Let’s go to the source of this information. On April 25, 2018, researchers published an article in British Medical Journal entitled Anti-cholinergic drugs and the risk of dementia: case-control study. It is well known that anti-cholinergic medications can have negative effects on memory as a reversible side effect (meaning, the side effect will improve when the medication is stopped) and it is common for medications of this type to be weaned off as a patient ages or develops memory complaints.

This study however, took a closer look at whether these medications could cause cognitive problems that are not reversible when the medication is stopped, which is of particular interest to the PD population because anti-cholinergic medications can sometimes be prescribed to people with certain PD symptoms.

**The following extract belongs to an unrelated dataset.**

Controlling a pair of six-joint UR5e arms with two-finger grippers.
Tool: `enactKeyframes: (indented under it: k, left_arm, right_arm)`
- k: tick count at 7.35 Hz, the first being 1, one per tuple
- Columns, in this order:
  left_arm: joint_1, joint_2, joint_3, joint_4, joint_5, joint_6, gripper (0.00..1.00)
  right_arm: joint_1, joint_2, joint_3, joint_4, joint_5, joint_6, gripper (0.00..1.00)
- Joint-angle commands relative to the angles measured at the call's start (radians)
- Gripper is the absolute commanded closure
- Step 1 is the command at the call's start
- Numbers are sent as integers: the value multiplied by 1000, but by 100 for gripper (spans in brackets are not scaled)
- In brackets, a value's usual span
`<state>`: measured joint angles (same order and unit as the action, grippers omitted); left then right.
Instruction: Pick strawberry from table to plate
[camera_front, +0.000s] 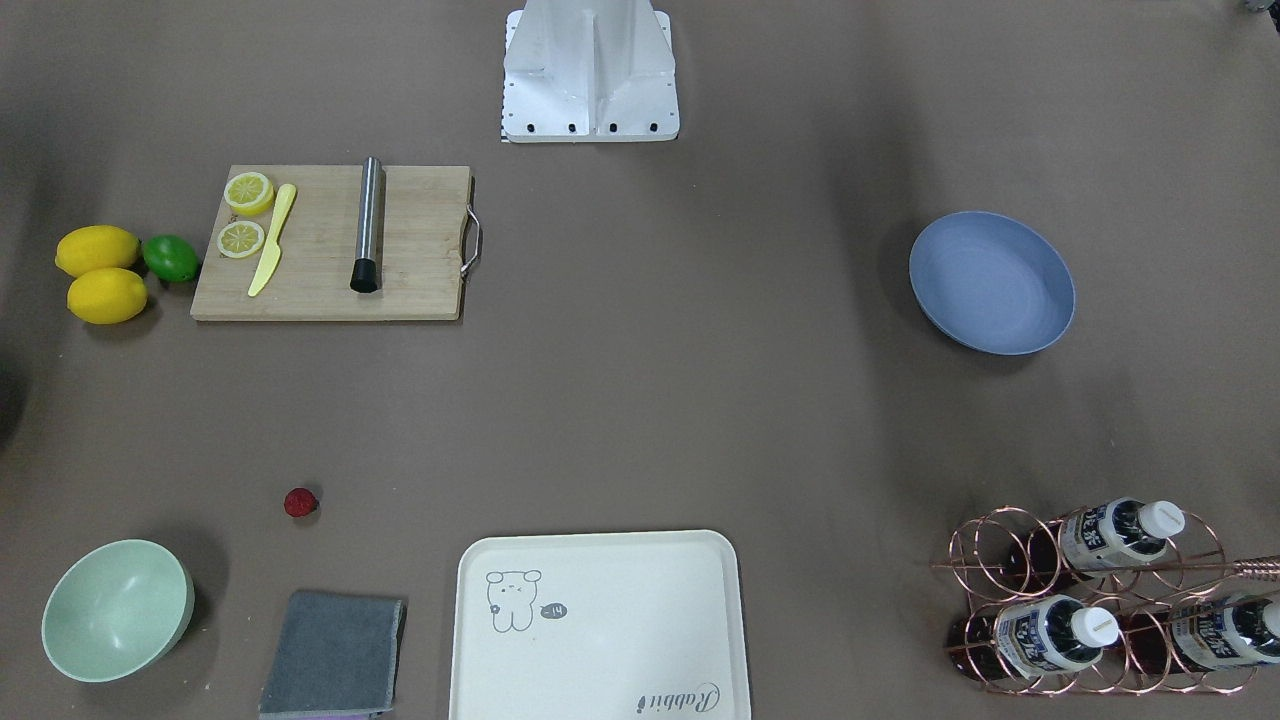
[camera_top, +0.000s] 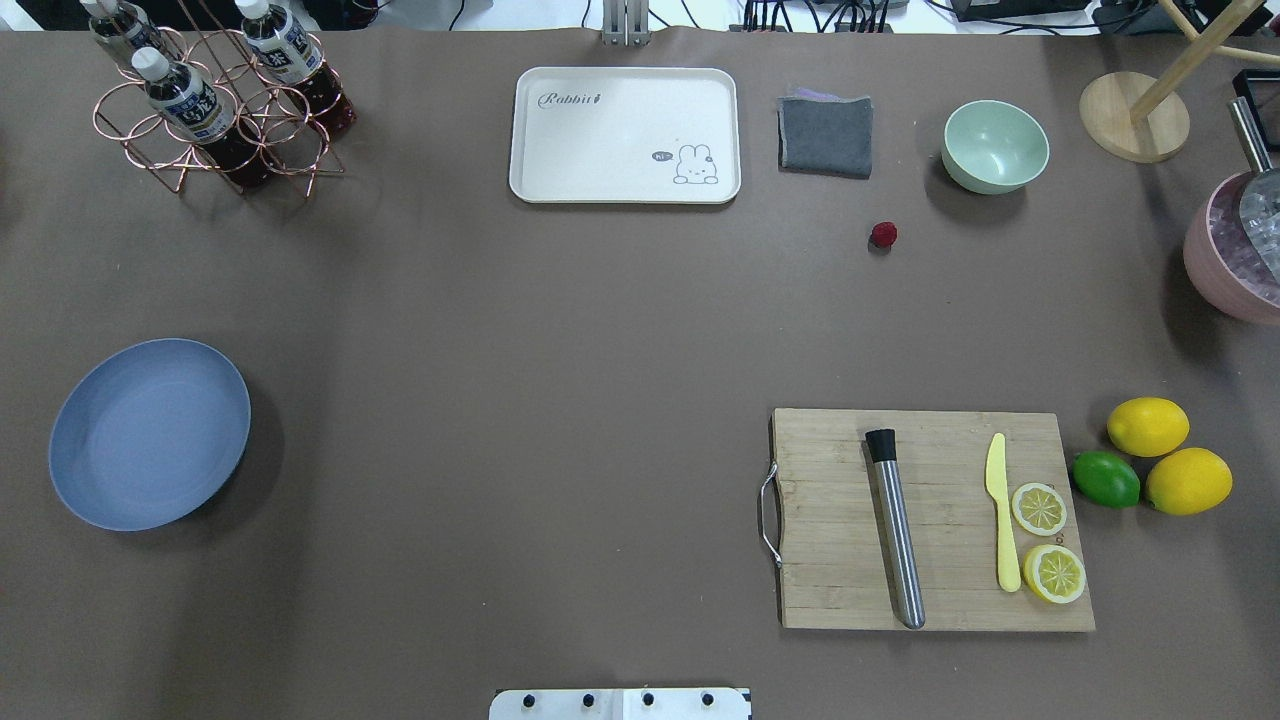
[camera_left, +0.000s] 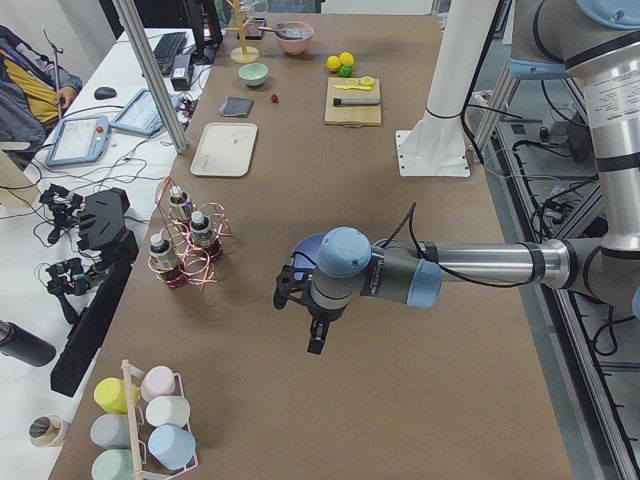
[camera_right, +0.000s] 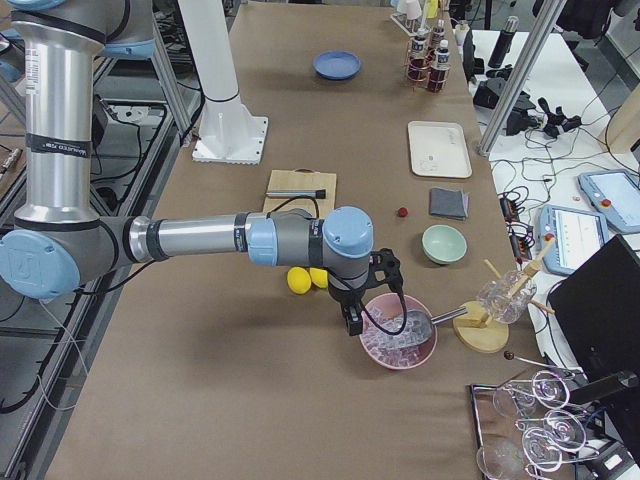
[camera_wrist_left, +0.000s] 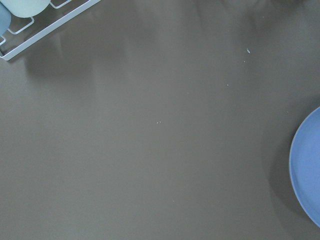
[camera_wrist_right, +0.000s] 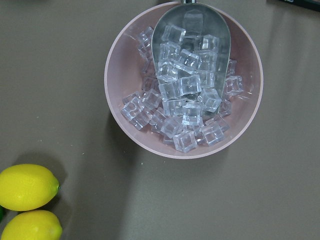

What are anti-cholinergic medications?

Anti-cholinergic medications block the action of acetylcholine, a chemical that allows certain nerves to communicate with each other. These nerves are found throughout the body and brain and affect a myriad of activities in the body. Different anti-cholinergic medications are designed to perform different tasks in the body and are therefore prescribed for a wide range of medical conditions including depression, urologic symptoms, asthma, pain, gastrointestinal complaints and cardiovascular disease. Anti-cholinergics can on occasion, be prescribed for motor symptoms of PD.

About the study

Researchers reviewed the Clinical Practice Research Database, which includes medical data on 11.3 million patients in the United Kingdom. From that database, 40,770 patients aged 65-99 with a diagnosis of dementia were selected and compared to 283,933 patients without dementia. Prescriptions of all the trial participants, from 4-20 years prior to time of data collection, were reviewed for exposure to anti-cholinergic medications.

What did the study find regarding anti-cholinergic medications and dementia?

The study found that there was an association between increasing total anti-cholinergic exposure and dementia diagnosis. Anti-cholinergic medications that are anti-depressants, urologic, and anti-parkinsonian were associated with increased dementia risk, but anti-cholinergics used for gastrointestinal or cardiovascular reasons, were not.

It’s important to note that overall, the increased risk of dementia was small.

Outlined in the paper is the following example: If a typical person aged 65-70 has a 10% risk of developing dementia over the next 15 years, exposure to a urologic medication with the highest degree of anti-cholinergic action would only increase that risk to about 12%.

The study claims an association between anti-cholinergic medications and dementia – that exposure to the drugs and a small increased risk of dementia tend to happen together. The study does not claim that exposure to drug causes this increased risk. This is an important difference. However, anything that might impact risk of dementia, needs to be carefully considered and discussed with your medical team.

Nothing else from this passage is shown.